[PROBLEM DETAILS]: Would you please transcribe the data in full and exactly, excluding images?

Top of EXERCISE DATA

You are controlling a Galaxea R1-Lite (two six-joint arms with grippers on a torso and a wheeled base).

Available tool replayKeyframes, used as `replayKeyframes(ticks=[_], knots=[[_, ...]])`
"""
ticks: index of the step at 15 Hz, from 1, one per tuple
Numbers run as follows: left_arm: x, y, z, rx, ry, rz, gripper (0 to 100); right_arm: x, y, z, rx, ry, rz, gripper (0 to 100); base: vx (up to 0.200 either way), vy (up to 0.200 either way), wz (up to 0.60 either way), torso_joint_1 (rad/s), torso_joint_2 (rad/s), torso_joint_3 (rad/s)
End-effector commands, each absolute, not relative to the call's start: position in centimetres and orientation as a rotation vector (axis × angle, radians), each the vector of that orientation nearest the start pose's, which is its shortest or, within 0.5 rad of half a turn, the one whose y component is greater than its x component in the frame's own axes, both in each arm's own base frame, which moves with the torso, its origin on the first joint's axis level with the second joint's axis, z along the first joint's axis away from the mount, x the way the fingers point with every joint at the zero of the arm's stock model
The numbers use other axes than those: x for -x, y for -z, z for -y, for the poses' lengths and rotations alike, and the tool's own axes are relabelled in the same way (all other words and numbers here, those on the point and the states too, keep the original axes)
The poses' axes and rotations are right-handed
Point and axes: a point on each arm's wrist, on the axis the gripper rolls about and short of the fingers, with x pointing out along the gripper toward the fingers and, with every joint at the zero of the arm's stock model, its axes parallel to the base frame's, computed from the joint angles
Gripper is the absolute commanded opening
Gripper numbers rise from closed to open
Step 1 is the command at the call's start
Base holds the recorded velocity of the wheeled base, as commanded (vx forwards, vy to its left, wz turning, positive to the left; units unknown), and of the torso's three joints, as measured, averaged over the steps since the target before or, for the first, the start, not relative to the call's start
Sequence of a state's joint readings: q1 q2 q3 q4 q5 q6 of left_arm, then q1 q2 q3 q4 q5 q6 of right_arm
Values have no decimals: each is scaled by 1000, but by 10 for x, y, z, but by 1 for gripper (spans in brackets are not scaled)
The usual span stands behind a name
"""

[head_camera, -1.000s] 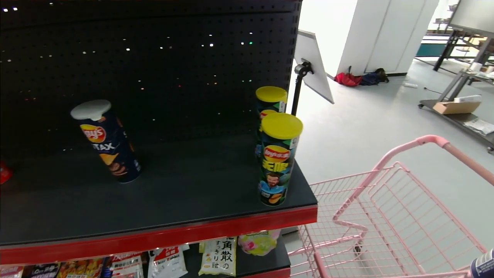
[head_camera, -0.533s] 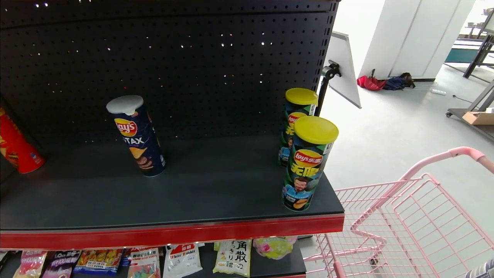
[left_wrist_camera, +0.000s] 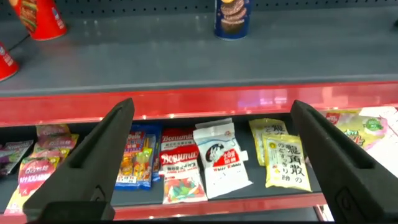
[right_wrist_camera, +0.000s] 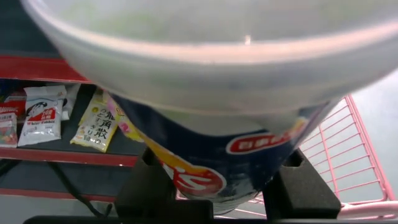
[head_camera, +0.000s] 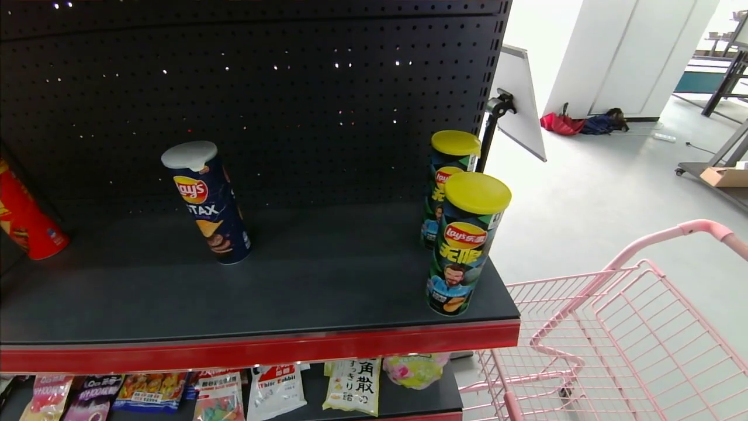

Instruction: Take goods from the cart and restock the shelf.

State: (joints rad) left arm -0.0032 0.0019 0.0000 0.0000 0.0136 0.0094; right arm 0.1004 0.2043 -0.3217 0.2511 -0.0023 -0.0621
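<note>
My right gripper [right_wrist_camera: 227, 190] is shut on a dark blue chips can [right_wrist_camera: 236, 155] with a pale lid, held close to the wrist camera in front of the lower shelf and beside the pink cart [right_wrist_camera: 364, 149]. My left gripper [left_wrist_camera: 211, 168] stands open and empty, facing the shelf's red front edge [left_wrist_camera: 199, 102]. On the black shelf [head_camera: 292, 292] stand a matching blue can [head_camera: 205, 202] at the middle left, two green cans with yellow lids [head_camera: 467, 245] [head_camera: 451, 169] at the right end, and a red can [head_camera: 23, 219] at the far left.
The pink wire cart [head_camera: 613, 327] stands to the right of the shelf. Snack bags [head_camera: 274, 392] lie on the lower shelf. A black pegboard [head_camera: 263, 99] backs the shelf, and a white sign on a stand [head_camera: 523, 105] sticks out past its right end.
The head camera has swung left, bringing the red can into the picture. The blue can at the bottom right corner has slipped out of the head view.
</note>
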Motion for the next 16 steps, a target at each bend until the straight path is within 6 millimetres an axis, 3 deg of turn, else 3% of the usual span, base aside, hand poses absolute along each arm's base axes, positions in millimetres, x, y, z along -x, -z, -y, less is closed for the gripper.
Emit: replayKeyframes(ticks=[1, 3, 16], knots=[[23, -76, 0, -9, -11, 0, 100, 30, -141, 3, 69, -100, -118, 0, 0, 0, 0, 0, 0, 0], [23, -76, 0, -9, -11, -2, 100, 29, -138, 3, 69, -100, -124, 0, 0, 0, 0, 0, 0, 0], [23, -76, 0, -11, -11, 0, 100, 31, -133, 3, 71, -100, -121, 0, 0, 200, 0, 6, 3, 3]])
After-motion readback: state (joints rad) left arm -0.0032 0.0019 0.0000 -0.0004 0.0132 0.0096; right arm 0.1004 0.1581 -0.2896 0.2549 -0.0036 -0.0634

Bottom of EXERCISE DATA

[TASK SOLUTION]:
You are controlling a Galaxea R1-Lite (two six-joint arms with grippers on a torso and a wheeled base).

Available tool replayKeyframes, used as `replayKeyframes(ticks=[_], knots=[[_, ...]])`
"""
ticks: index of the step at 15 Hz, from 1, one per tuple
Numbers run as follows: left_arm: x, y, z, rx, ry, rz, gripper (0 to 100); right_arm: x, y, z, rx, ry, rz, gripper (0 to 100); base: vx (up to 0.200 either way), vy (up to 0.200 either way), wz (up to 0.60 either way), torso_joint_1 (rad/s), torso_joint_2 (rad/s), torso_joint_3 (rad/s)
End-effector commands, each absolute, not relative to the call's start: position in centimetres and orientation as a rotation vector (axis × angle, radians), each the vector of that orientation nearest the start pose's, which is its shortest or, within 0.5 rad of half a turn, the one whose y component is greater than its x component in the frame's own axes, both in each arm's own base frame, which moves with the torso, its origin on the first joint's axis level with the second joint's axis, z along the first joint's axis away from the mount, x the way the fingers point with every joint at the zero of the arm's stock model
The numbers use other axes than those: x for -x, y for -z, z for -y, for the poses' lengths and rotations alike, and the tool's own axes are relabelled in the same way (all other words and numbers here, those on the point and the states too, keep the original axes)
The poses' axes and rotations are right-handed
Point and axes: a point on each arm's wrist, on the axis the gripper rolls about and short of the fingers, with x pointing out along the gripper toward the fingers and, with every joint at the zero of the arm's stock model, its axes parallel to the base frame's, computed from the joint angles
Gripper is the absolute commanded opening
Gripper numbers rise from closed to open
Step 1 is the command at the call's start
Base holds the recorded velocity of the wheeled base, as commanded (vx forwards, vy to its left, wz turning, positive to the left; units unknown), and of the torso's three joints, as measured, averaged over the steps since the target before or, for the first, the start, not relative to the call's start
Sequence of a state's joint readings: q1 q2 q3 q4 q5 q6 of left_arm, then q1 q2 q3 q4 q5 q6 of right_arm
Values have no decimals: each is scaled by 1000, but by 10 for x, y, z, but by 1 for gripper (spans in brackets are not scaled)
The usual span stands behind a name
"""

[head_camera, -1.000s] 
[head_camera, -0.533s] 
[left_wrist_camera, +0.000s] 
[right_wrist_camera, +0.000s] 
[head_camera, +0.000s] 

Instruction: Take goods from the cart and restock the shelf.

State: (joints rad) left arm -0.0032 0.0019 0.0000 0.0000 0.0136 0.0094; right arm 0.1004 0.2043 -0.3217 0.2511 -0.0023 -0.0621
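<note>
My right gripper [right_wrist_camera: 227, 190] is shut on a dark blue chips can [right_wrist_camera: 236, 155] with a pale lid, held close to the wrist camera in front of the lower shelf and beside the pink cart [right_wrist_camera: 364, 149]. My left gripper [left_wrist_camera: 211, 168] stands open and empty, facing the shelf's red front edge [left_wrist_camera: 199, 102]. On the black shelf [head_camera: 292, 292] stand a matching blue can [head_camera: 205, 202] at the middle left, two green cans with yellow lids [head_camera: 467, 245] [head_camera: 451, 169] at the right end, and a red can [head_camera: 23, 219] at the far left.
The pink wire cart [head_camera: 613, 327] stands to the right of the shelf. Snack bags [head_camera: 274, 392] lie on the lower shelf. A black pegboard [head_camera: 263, 99] backs the shelf, and a white sign on a stand [head_camera: 523, 105] sticks out past its right end.
The head camera has swung left, bringing the red can into the picture. The blue can at the bottom right corner has slipped out of the head view.
</note>
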Motion for the next 16 steps, a target at each bend until the straight path is within 6 millimetres an axis, 3 deg of turn, else 3% of the usual span, base aside, hand poses absolute along each arm's base axes, positions in millimetres, x, y, z along -x, -z, -y, less is closed for the gripper.
Emit: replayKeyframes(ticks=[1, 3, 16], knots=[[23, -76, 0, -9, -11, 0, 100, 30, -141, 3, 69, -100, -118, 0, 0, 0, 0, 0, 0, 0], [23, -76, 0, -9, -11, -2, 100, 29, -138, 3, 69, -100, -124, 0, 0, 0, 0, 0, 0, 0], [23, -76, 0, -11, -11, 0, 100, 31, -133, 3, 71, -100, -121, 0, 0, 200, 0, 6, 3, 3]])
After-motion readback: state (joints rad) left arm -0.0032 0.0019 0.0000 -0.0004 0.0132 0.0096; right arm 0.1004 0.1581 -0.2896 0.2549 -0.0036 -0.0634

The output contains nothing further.